Dec 04 2020
This blog post was written jointly by the teams at Lumigo and Cloudway. It’s a step-by-step guide to AWS Step Functions workflows with full monitoring and troubleshooting capabilities. We will use the “right to be forgotten” GDPR workflow as an example application.
Intro
As an enterprise grows, it tends to acquire or develop a few (IT) subsystems containing various forms of personal data about customers. This is perfectly natural and is necessary for the normal operations of a business. But what if you want to delete the data of one or more of these users? How would you coordinate this deletion across the various systems? What happens if one of these systems fails to delete the data of a user, or better yet, how would you know that a system was unable to delete the data of one or more users?
In this blog, we will talk you through a possible way to handle the GDPR regulations of the European Union in your organization by using a serverless application running on AWS.
We will also talk more in-depth about the difficulties a similar application encounters concerning monitoring, logging, and alerting and how to tackle them.
Want to learn more? Join our webinar
Lumigo and Cloudway will be hosting a live webinar on this topic on Thursday, December 10.
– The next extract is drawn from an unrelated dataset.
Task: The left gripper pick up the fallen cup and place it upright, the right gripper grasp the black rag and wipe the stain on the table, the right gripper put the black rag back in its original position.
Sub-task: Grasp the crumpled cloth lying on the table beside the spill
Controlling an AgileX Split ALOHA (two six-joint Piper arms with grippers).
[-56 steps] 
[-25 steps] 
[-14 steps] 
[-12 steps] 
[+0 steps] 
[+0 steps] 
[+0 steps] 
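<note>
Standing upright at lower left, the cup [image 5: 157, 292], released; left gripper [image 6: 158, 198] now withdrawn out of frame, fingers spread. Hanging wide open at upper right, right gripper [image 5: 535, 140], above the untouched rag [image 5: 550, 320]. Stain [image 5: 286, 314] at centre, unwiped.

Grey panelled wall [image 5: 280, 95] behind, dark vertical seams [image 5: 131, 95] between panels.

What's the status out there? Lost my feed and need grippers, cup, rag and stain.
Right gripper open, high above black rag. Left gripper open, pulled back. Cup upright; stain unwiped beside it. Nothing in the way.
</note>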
During the webinar, we will demo the entire workflow and show you in detail how Lumgio works and how it can make your monitoring a lot easier. Our experts will also be available to answer your questions live. So please join us. Register here.
Now let’s dive in…
What is GDPR?
Before we start architecting a solution, we need to understand GDPR. For this, it’s best to have a look at the GDPR guidelines, or more specifically in our case the “Right to be forgotten”. Making a long (legal) story short, it boils down to: “Enterprises have about a month to delete user data once requested”.
How do we tackle this?
What you need is an overall controlling workflow to manage and monitor the deletion of user data across multiple systems in parallel. You don’t want to wait for one system to have deleted the user data before moving on to the next. You’ve got a deadline to maintain after all. You need to start a workflow once a user has requested his data be deleted, and you need a workflow for each subsystem to request the deletion of that user’s data and monitor the result. This overall workflow could look something like this:
This workflow could delete data in an arbitrary number of subsystems, which would each need a controlling workflow for the deletion in that specific subsystem. These underlying workflows could look like this:
We end up with an overall controlling workflow, managing the underlying workflows, which in turn manage the deletion of a user in a specific subsystem.
Now that we got our high-level overview out of the way let’s deep dive into the implementation.
Technical architecture
Now that we have a general overview of what we need and how it needs to interact, we need to decide which technologies to use:
- A way to control the different states/steps in the workflow and manage the transitions
- To send requests to a subsystem to delete data of a specific user
- Notify any interested party when something has gone wrong in this process.
We’ve chosen to go for a completely serverless approach by using the following services of the AWS cloud:
- AWS Step Functions to manage the workflow
- AWS Lambda to send the requests
- AWS SNS to send notifications regarding the failure of a user’s deletion
You might be asking yourself why we’ve chosen these services, and not just created a server specifically for these user deletions, which would then manage the workflow and the deletion in the specific subsystems. Architecturally speaking this would be easier right? Well, yes. Purely architecturally speaking it would be easier, but the combination of the services above has many benefits:
- AWS Step Functions will give you a visual representation of where exactly a specific request is at a given time. Along with some information about the various transitions, it went through. We’ll show you what it looks like later!
- It also gives you a visual representation of which requests are still in progress, which have completed, and which failed.
- A specific workflow can run up to a year (at least at the point of writing this). Since our workflow has about a month to complete, this is more than enough.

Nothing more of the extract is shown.